Ao todo, foram cumpridas 28 ordens judiciais, sendo nove mandados de prisão preventiva, nove de busca e apreensão e dez bloqueios de contas bancárias, com indisponibilidade de valores dos investigados.
As decisões foram expedidas pela 3ª Vara Criminal de Várzea Grande e cumpridas pela Delegacia Especializada de Repressão a Narcóticos (Denarc).
As investigações começaram em 2024, após uma apreensão de drogas e dinheiro que levou à identificação de uma estrutura organizada para o narcotráfico. Conforme a apuração, o grupo tinha divisão de funções, com liderança responsável pelo fornecimento dos entorpecentes, um operador encarregado do fracionamento e distribuição e outros integrantes atuando diretamente na venda em pontos conhecidos como “bocas de fumo”.
Ainda segundo a polícia, um dos investigados era responsável por movimentar os valores obtidos por meio de contas de terceiros, transferências via PIX e outros mecanismos utilizados para dificultar o rastreamento, indicando prática de lavagem de dinheiro.
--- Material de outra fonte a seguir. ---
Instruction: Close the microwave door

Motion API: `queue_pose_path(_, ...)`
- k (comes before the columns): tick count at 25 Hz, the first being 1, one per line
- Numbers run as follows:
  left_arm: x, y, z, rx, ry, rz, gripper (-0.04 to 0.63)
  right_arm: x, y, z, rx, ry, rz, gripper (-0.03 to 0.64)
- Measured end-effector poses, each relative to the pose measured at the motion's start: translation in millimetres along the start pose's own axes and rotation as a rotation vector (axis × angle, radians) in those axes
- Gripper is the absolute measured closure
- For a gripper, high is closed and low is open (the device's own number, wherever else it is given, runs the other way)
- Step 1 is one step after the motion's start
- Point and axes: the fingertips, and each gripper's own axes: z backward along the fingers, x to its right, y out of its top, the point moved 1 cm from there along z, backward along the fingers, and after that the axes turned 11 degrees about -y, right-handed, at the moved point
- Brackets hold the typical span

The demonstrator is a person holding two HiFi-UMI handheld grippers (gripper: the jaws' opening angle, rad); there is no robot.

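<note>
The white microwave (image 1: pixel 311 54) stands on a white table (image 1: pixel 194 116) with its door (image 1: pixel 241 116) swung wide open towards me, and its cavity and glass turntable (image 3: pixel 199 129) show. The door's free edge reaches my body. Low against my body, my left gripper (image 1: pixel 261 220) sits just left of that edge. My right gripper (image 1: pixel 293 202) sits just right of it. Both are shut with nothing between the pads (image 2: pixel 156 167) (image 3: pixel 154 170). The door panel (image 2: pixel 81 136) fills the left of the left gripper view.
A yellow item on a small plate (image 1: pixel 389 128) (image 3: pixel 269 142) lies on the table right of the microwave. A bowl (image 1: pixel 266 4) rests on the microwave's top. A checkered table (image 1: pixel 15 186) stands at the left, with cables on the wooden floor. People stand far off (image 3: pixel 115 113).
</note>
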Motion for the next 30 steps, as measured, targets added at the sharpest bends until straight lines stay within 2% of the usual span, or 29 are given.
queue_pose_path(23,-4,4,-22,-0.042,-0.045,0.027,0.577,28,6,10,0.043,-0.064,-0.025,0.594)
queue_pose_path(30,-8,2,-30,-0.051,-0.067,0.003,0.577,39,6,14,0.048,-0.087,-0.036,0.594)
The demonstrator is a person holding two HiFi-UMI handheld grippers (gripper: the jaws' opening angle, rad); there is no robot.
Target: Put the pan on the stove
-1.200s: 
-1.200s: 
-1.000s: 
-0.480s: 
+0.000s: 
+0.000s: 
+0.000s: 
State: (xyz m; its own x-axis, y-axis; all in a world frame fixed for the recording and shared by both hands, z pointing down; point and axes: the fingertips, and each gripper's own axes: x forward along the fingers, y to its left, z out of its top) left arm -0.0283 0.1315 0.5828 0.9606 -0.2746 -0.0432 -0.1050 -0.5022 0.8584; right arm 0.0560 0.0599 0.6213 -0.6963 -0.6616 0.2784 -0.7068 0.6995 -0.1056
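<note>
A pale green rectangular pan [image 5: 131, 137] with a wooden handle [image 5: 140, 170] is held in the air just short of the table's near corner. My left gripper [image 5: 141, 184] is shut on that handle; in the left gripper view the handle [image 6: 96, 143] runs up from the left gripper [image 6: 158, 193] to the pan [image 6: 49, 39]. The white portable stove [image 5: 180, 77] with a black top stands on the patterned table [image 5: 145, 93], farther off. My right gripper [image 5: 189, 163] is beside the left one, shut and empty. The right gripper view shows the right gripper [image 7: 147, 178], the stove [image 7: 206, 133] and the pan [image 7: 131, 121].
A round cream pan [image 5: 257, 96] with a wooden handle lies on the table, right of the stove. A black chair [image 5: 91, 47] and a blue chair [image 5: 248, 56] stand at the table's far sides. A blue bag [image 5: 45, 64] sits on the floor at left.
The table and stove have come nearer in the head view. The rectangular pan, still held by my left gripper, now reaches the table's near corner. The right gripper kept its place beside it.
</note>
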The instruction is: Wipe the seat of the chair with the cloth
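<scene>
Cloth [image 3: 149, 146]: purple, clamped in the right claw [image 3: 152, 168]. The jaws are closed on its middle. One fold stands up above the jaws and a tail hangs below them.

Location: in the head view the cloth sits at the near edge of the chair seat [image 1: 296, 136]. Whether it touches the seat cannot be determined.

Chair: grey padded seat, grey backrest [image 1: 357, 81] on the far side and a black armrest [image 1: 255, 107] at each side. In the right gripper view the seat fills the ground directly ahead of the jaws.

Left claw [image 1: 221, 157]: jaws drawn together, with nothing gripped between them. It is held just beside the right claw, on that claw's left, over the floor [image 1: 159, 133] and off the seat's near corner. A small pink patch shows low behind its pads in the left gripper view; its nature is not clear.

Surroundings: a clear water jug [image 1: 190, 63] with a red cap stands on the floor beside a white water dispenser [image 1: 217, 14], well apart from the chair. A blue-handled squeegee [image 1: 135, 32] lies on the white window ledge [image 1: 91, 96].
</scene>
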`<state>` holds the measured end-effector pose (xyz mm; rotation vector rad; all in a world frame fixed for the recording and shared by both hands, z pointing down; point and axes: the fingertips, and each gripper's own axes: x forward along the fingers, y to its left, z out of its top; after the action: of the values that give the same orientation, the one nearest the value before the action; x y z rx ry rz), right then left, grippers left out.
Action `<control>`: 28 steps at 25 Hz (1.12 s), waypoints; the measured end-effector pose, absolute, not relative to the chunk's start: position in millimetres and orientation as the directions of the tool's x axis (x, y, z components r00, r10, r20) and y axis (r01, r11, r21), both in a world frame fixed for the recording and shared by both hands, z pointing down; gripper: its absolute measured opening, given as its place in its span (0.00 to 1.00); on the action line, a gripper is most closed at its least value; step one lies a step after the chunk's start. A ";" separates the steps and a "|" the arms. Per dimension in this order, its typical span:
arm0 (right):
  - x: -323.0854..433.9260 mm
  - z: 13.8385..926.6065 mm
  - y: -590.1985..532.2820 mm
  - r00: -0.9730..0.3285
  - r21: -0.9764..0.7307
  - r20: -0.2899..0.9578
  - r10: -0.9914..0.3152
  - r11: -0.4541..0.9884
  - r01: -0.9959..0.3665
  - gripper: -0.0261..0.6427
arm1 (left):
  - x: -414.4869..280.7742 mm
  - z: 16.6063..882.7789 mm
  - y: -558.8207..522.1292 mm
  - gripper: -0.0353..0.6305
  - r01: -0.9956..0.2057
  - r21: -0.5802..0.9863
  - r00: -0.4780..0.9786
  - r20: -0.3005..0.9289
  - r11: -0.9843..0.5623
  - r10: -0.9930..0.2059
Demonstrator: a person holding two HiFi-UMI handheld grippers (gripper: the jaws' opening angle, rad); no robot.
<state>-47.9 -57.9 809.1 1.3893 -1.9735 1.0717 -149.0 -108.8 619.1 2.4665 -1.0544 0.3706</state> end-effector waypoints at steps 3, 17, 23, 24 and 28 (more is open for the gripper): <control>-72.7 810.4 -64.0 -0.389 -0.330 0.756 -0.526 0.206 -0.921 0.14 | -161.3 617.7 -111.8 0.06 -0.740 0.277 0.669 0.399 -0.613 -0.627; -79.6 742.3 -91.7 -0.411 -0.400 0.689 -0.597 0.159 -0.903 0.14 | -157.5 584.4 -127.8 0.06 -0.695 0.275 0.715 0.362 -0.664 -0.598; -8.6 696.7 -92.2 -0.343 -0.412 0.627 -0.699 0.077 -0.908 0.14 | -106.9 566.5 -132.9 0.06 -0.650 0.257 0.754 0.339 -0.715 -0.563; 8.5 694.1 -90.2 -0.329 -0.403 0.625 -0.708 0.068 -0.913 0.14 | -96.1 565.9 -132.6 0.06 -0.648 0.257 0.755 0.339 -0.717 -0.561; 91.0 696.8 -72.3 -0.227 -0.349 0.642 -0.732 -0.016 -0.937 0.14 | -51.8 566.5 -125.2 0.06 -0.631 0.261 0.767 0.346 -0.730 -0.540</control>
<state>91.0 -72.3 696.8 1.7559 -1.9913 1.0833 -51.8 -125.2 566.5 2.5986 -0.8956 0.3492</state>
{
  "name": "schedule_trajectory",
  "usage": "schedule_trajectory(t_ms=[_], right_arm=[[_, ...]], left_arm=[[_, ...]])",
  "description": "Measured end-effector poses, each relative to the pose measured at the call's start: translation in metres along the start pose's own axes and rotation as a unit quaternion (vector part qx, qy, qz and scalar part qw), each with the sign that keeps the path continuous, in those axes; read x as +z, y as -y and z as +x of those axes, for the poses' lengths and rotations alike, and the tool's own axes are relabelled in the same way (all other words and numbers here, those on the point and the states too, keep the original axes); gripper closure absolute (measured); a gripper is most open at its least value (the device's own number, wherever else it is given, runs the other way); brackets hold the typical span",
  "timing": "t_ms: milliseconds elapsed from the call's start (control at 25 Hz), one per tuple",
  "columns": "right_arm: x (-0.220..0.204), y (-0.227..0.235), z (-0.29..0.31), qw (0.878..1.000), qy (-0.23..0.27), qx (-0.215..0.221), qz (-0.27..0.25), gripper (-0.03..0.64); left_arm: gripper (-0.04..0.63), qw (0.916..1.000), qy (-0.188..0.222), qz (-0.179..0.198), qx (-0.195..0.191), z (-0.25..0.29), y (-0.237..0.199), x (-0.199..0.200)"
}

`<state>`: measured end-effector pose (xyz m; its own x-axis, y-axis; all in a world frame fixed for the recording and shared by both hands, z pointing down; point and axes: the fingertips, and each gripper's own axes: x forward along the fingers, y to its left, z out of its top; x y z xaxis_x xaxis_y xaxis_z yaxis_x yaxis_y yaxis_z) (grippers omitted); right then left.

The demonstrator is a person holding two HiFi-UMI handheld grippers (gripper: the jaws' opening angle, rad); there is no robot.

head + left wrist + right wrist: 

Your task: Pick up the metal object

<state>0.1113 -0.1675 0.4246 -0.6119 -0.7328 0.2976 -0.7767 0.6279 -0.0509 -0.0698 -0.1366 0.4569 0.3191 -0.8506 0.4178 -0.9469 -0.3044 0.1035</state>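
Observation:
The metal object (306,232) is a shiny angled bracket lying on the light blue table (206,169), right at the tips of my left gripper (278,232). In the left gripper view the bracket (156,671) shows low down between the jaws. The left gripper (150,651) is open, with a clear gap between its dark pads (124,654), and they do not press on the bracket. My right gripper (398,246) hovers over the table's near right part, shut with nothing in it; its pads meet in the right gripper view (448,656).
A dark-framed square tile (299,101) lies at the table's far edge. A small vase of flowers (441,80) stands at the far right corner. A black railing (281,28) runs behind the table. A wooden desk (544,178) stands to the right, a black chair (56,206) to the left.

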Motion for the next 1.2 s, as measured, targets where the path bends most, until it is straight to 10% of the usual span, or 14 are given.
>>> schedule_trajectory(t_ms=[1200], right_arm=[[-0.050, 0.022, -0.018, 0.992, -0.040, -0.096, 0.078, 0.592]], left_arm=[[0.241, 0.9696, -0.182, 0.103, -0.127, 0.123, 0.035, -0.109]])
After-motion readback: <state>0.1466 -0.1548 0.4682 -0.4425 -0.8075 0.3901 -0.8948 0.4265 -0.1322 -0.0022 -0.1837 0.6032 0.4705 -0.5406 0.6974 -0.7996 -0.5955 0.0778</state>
As apurações também identificaram o uso de linguagem codificada nas comunicações entre os envolvidos. Termos como “parafuso”, “bala” e “farinha” eram utilizados para se referir às drogas comercializadas, o que, de acordo com a investigação, demonstra organização e rotina intensa de negociações.
Entre os alvos está uma advogada, companheira de um dos principais investigados. Conforme o delegado Marcelo Miranda Muniz, ela não apenas atuava na defesa jurídica, mas também teria participação na gestão financeira do grupo e na assistência a outros integrantes.
Em ação anterior, a polícia apreendeu na residência da investigada uma pistola calibre 9 milímetros, um carregador com 25 munições e cerca de R$ 10,7 mil em dinheiro, valor apontado como proveniente do tráfico.
“A decretação da prisão preventiva de uma profissional do Direito evidencia que ninguém está acima da lei”, afirmou o delegado.
A operação foi acompanhada por representantes da Ordem dos Advogados do Brasil (OAB), conforme prevê a legislação.
As investigações continuam com o objetivo de identificar outros envolvidos, rastrear o fluxo financeiro e verificar possíveis ligações com organizações criminosas de maior alcance.